Cerita Pendek Singkat - Lorong Waktu
"Di ujung jalan, Dimas melihat gerbang besar terbuat dari ranting dan sulur tanaman. Jantungnya berdebar kencang. Inikah gerbang waktu?"
Hujan deras menghantam jendela tua, suaranya berpadu dengan gemuruh angin yang seakan merintih. Dimas meremas-remas tangannya, cemas menanti di sudut lorong gelap. Keringat dingin mengalir di tubuhnya, meski udara begitu dingin.
Ini bukan lorong sembarangan. Diceritakan orang tua, lorong ini menjadi jalan pintas ke masa lalu. Tapi tak sembarang orang bisa menemukannya. Hanya mereka yang terjebak dalam lingkaran penyesalan terdalam yang bisa menembus tembok waktu.
Dimas salah satunya.
Ia menyesal setengah mati karena tak sempat mengucapkan salam perpisahan pada ayahnya sebelum kecelakaan merenggutnya pergi. Kehilangan itu terpatri begitu dalam, menggerogoti hidupnya dengan duka. Karenanya, ia nekat mencari lorong waktu.
Petunjuknya tertulis di gulungan kulit kambing yang diwariskan kakeknya. Tulisan kuno dan bau apak memenuhi indra Dimas. "Lorong Tersembunyi, Gerbang Malam, Ketika Langit Menangis." Petunjuk itu membawanya ke lorong ini, saat badai tengah mengamuk.
Dimas melirik arlojinya. Sudah tengah malam. Langit memang menangis, tapi hatinya sendiri yang banjir air mata. Dengan napas tersengal, ia menapaki lorong berlapis lumut. Setiap langkah diiringi desakan suara agar ia mundur.
Lorong itu sempit dan pengap. Bau tanah basah dan jamur menusuk hidungnya. Dinding-dinding batu berlumut seperti merapatkan diri, seolah tak ingin ia lewat.
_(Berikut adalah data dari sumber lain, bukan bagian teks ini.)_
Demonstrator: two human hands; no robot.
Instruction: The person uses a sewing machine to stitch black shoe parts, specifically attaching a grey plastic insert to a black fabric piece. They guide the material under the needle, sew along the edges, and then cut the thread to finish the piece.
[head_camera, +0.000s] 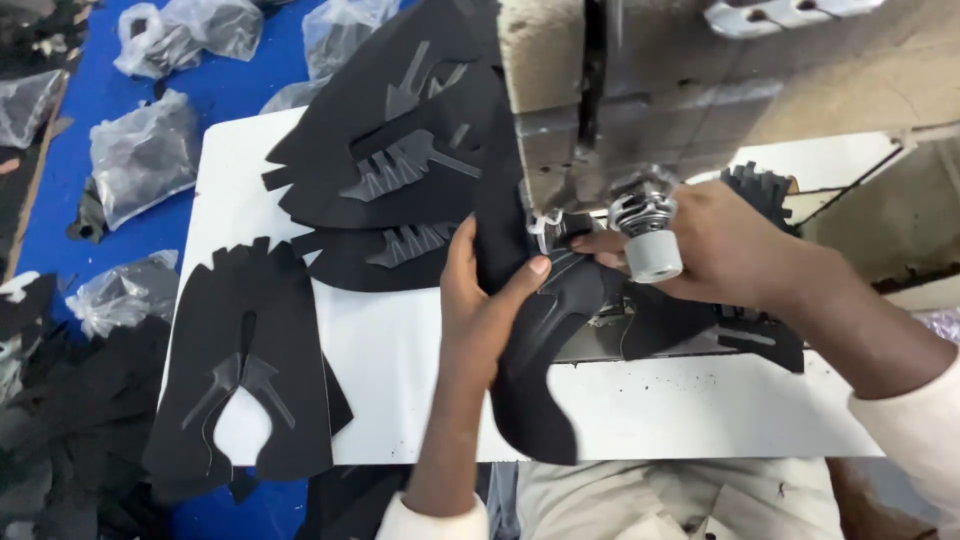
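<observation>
Shoe upper (545, 330) lies under the needle (545, 225) on the white table (400, 350), pinched in left hand (480, 300) fingers and pressed flat by right hand (720, 250) fingertips, best kept taut and clear of the needle beside the machine (600, 90).

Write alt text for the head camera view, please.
Two bare hands, left hand and right hand, guide a black shoe upper piece under a sewing machine on a white table, with more cut pieces stacked behind.
</observation>
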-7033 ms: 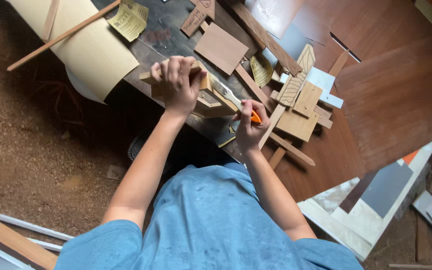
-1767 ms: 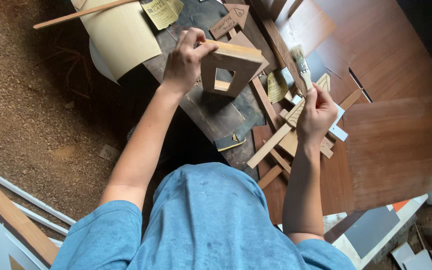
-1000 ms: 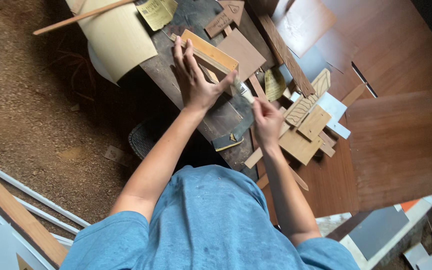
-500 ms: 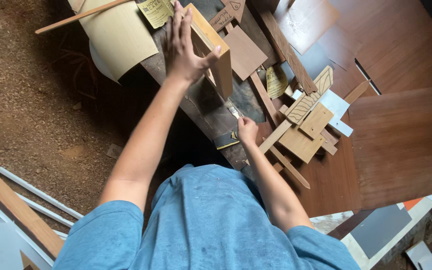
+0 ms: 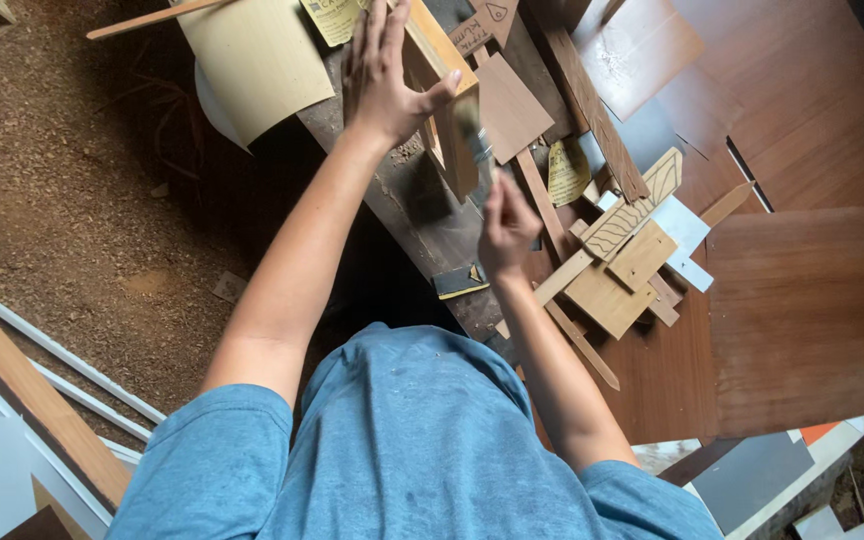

Tangannya meraba dinding, mencari gerbang yang disebutkan.
Tiba-tiba, kilatan petir menyambar, terang sesaat menerangi lorong. Di ujung jalan, Dimas melihat gerbang besar terbuat dari ranting dan sulur tanaman. Jantungnya berdebar kencang. Inikah gerbang waktu?
Ia mendekat dengan langkah tak pasti. Suhu udara terasa turun drastis. Gerbang itu mengeluarkan cahaya kehijauan, berdenyut-denyut seakan bernapas. Saat Dimas mengulurkan tangan, suara bisikan terdengar bergema, "Peringatan! Mengubah masa lalu bisa merubah masa depan. Kau yakin?"
Dimas tertegun. Benar. Ada risiko yang belum ia pikirkan. Mengubah masa lalu bisa berpeluang mengubah hidupnya, ke arah yang tak terduga. Namun, kerinduan kepada sang ayah begitu kuat, mengalahkan ketakutannya.
Dengan tekad bulat, Dimas menyentuh gerbang waktu.
Cahaya hijau meledak, membutakan matanya. Tubuhnya terhisap ke dalam, menembus lorong waktu.
Dimas tersadar di depan pintu rumahnya, 10 tahun lalu. Langit sore itu cerah, burung-burung berkicau riang. Ia melihat ayahnya sedang mencuci mobil, tak menyadari kedatangannya.
Air mata Dimas mengalir. Ini kesempatannya. Dengan langkah gemetar, Dimas mendekati ayahnya.
"Ayah," panggilnya dengan suara tercekat.
Ayahnya menoleh, wajahnya penuh kejutan, "Dimas? Dari mana kamu?"
Dimas tersenyum, air mata berjatuhan. "Ayah, aku—aku mencintaimu."
Kalimat itu hanya diucapkannya sekali dalam hidupnya, kini diucapkan lagi di masa lalu. Ia memeluk ayahnya erat, merasakan kehangatan yang selama ini hilang.
Tapi saat memeluknya, kilatan petir menyambar lagi. Dimas tersentak, pemandangan di sekelilingnya mulai berputar. Ia menjerit, tak ingin kembali ke masa depan yang kelam.
Namun, gerbang waktu telah menutup. Dimas terlempar kembali ke lorong gelap, terbaring dengan lutut gemetar.
Ia berhasil mengucapkan apa yang selama ini disesalinya. Tapi apakah itu mengubah masa depan? Apakah ayahnya selamat? Dimas tak tahu. Lorong waktu telah menutup rapat rahasia masa depan.
Satu hal yang pasti, Dimas takkan pernah sama lagi. Keberanian melewati lorong waktu dan kembali ke masa lalu, meski hanya sekejap, telah mengubah dirinya. Ia belajar menerima takdir dan menghargai setiap detik yang tersisa.